Cortez se passa la main sur la bouche.
— Hum, on… pourrait dire ça. (Lorsqu’il baissa la main, un infime sourire jouait sur ses lèvres.) Par souci d’honnêteté, j’avouerai que c’était un peu plus… humiliant que ça, et c’est une histoire que je ne souhaite pas entendre répéter.
— Mes lèvres sont closes.
— Eve a employé des sorts de mage contre moi, et je m’estime chanceux d’en avoir réchappé. Ses compétences dépassaient de loin celles de la plupart des mages. C’est pourquoi Isaac Katzen l’avait ciblée pour la recruter.
— Lorsqu’il l’a enlevée l’an dernier, vous voulez dire.
— Exactement. Une idée peu judicieuse. Là encore, nous entrons dans le domaine des ragots, mais compte tenu de mon expérience de première main de ses pouvoirs, j’ai tendance à croire à cette histoire. On raconte qu’Eve n’a survécu qu’un seul jour en captivité avant que ses ravisseurs la tuent. Katzen avait supposé que ses propres pouvoirs dépasseraient ceux de la plus puissante sorcière qui soit, et avait donc poussé les humains à croire qu’elle serait facile à maîtriser. Ils n’étaient pas préparés à son niveau d’expertise et, compte tenu du risque bien réel de la perdre ainsi que Savannah, ils ont choisi de la tuer pour garder l’enfant, plus facile à manipuler. Mais leur plus grosse erreur a été d’enlever Savannah en premier lieu. On n’accule pas une lionne avec son lionceau.
— Vous croyez… Je veux dire, quand vous avez rencontré Eve, vous vous êtes fait une idée du genre de mère qu’elle était ? Est-ce qu’elle s’occupait bien de Savannah ?
— Je n’ai jamais vu Savannah. D’après ce que j’ai entendu dire, c’était typique. En dehors du cercle d’amis proches d’Eve, personne n’était autorisé à approcher l’enfant. Je ne suis absolument pas qualifié pour établir un tel jugement, mais d’après ce que j’ai vu de Savannah, je supposerais qu’Eve était une bonne mère, peut-être même mieux que ça. D’une certaine manière, il aurait mieux valu qu’elle soit négligente. Savannah a un lien très fort avec sa mère – vous ne devez jamais l’oublier. Quand vous critiquez la magie noire, vous critiquez Eve.
— Je sais qu’il faut que je comprenne mieux Eve. (Je marquai une pause.) Mais je ne peux pas… ce n’est pas… ce n’est pas comme ça qu’on m’a élevée. Je sais…
Je me tournai vers Cortez. Son regard croisait le mien et m’invitait à poursuivre avec un mélange d’intérêt tranquille et de compréhension.
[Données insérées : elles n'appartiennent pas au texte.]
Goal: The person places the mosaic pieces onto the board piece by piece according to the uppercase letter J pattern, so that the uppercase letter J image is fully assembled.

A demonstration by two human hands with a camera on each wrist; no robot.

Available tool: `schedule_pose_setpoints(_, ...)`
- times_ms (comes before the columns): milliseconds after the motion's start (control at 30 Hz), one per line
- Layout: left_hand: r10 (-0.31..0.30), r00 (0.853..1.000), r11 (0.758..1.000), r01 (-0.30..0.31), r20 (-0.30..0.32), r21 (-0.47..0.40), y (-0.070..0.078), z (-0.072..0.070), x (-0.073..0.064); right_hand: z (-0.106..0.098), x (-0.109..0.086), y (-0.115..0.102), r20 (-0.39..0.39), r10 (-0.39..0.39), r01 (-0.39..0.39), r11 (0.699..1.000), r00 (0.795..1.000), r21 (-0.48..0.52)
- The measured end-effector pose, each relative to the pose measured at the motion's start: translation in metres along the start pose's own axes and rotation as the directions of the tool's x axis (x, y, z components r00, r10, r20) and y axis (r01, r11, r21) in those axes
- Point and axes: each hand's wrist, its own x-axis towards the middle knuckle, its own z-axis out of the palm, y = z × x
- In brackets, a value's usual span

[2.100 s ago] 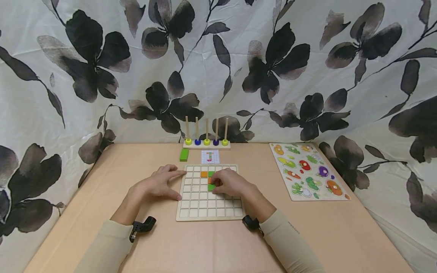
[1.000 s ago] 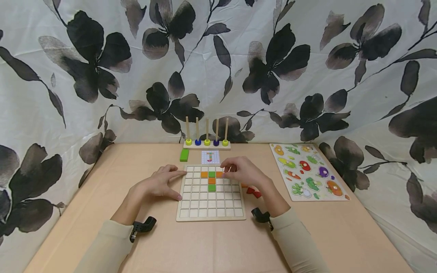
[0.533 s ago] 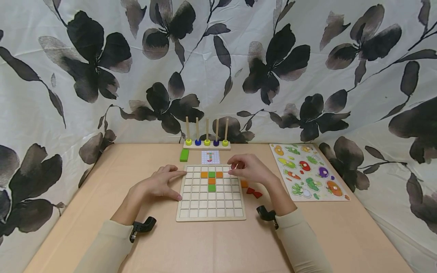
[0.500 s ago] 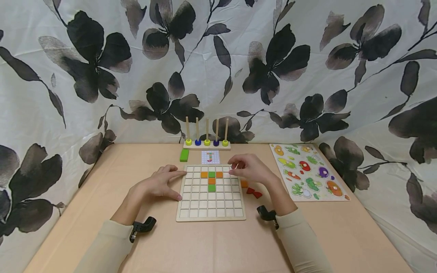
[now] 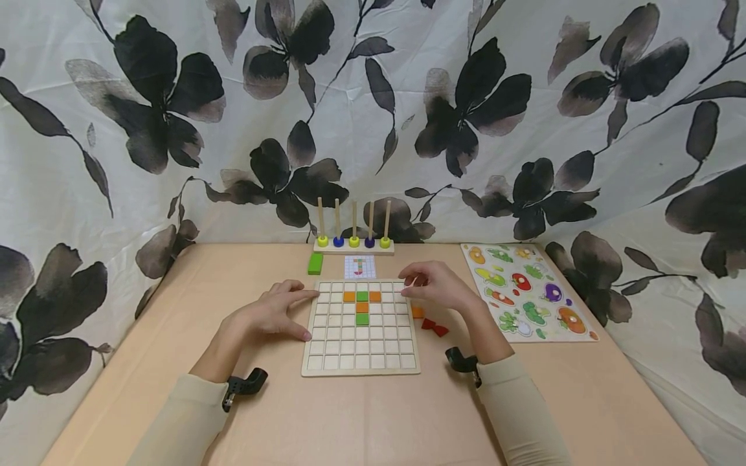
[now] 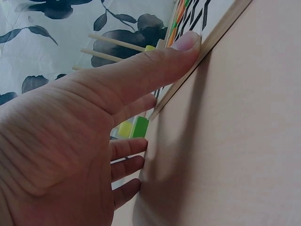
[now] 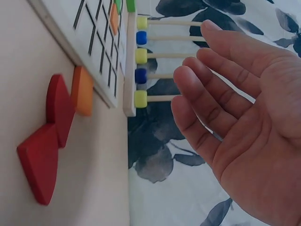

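A wooden grid board [image 5: 361, 364] lies on the table. Set in its cells are an orange square [image 5: 375, 296], two more orange ones, and two green squares [image 5: 362, 319], in a T shape. My left hand [image 5: 274, 312] rests along the board's left edge; in the left wrist view, the thumb of that hand [image 6: 89, 127] touches the board's rim [image 6: 218, 42]. Above the board's far right corner hovers my right hand [image 5: 437, 285], its fingers loosely bent; the right wrist view shows this hand [image 7: 254, 108] holding nothing. Two red pieces [image 7: 40, 162] and an orange block [image 7: 83, 92] lie beside the board.
Behind the board lie a pattern card [image 5: 359, 266] and a green block [image 5: 315, 263]. A peg stand [image 5: 353, 249] with yellow and blue beads stands at the back edge. On the right lies a vegetable puzzle board [image 5: 527, 294]; floral cloth [image 5: 373, 129] hangs behind the table.
My right hand has lifted off the coloured squares and drawn to the right, uncovering the orange square at the row's right end and the loose pieces beside the board. The left hand stays put.
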Motion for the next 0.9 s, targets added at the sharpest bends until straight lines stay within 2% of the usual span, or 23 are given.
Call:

— J’aurais dû lui parler de ce sort de confusion, repris-je. J’aurais dû lui raconter ce qui s’est passé la dernière fois. Nous aurions dû parler des cas où l’on peut s’en servir et de ceux où il vaut mieux éviter. Je sais tout ça, je le comprends bien… Mais je ne peux pas. La magie noire…
Je baissai les yeux et ôtai mon pansement. Cortez m’observait toujours avec cette expression patiente.
— Ce n’est pas… Ma mère m’a appris… On m’a appris quand j’étais petite que la magie noire est mauvaise. Toujours. Sans exception. Et maintenant, je vois bien des exceptions mais… (J’appuyai les mains contre mes yeux.) Mon Dieu, ce que je suis fatiguée. Je n’arrive pas à croire que je jacasse comme ça.
— Vous ne…
Je l’interrompis en défaisant le sort d’isolation puis me relevai tant bien que mal.
— Je suppose que vous passez la nuit ici ?
— Oui, j’ai pensé que ce serait préférable. Mais…
— Venez, je vais vous montrer où je range les affaires pour les invités. (Je me dirigeai vers le vestibule arrière.) J’ai des brosses à dents en réserve… Et il devrait y avoir du déodorant mixte.
— Ce ne sera pas nécessaire, Paige. J’ai apporté les sacoches de ma moto, et elles sont remplies du nécessaire pour la nuit.
— Elles sont dans la voiture ?
— Oui, je pourrai aller les chercher plus tard. Je sais que c’est difficile pour vous, Paige. Si vous voulez parler…
— Je vous ai déjà bien rebattu les oreilles, hein ? (Je m’obligeai à rire tandis que je rejoignais le vestibule et prenais mon trousseau sur le porte-clés.) Voici mes clés de voiture. Allez chercher vos sacoches pendant que je prépare le canapé-lit. Vous trouverez des serviettes propres dans le placard de la salle de bains ainsi que du shampoing, du savon, et tout ce dont vous pourriez avoir besoin.
Je regagnai le salon. Lorsqu’il revint muni de ses sacoches, j’étais dans ma chambre.